B.11 – Fastest refinery gas analysis and new innovative sulfur chemiluminescence detector first in industry horizontal redox cell by Raj Makhamale, Shimadzu (AE)
Analysis of sulfur has always been challenging in the hydrocarbon processing industry. There are various detection techniques used like FPD, PFPD, AED and SCD. Among all SCD is the most suitable detector due to its very high sensitivity, equimolar response and minimum or no quenching effect. But the challenges with SCD’s available is the maintenance, changes in response which requires frequent calibration, and not complete burning of components in plasma. The new innovative design of Shimadzu SCD-2030 detector overcomes these problems.
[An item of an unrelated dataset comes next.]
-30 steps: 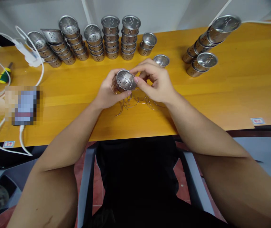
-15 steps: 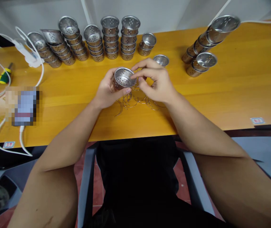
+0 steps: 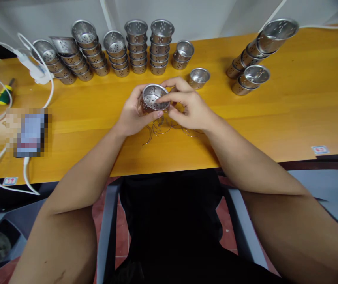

This SCD consist industries first adaptation of horizontal redox cell, which accelerates the redox reactions and allows enough path lengths for burning the components. This gives rise to best detection limits among all SCD’s. Also, horizonal position allows use of short transfer line preventing unstable SO to convert to SO2. The overall design consideration maintains the stability of detector over much longer period than currently available SCD’s.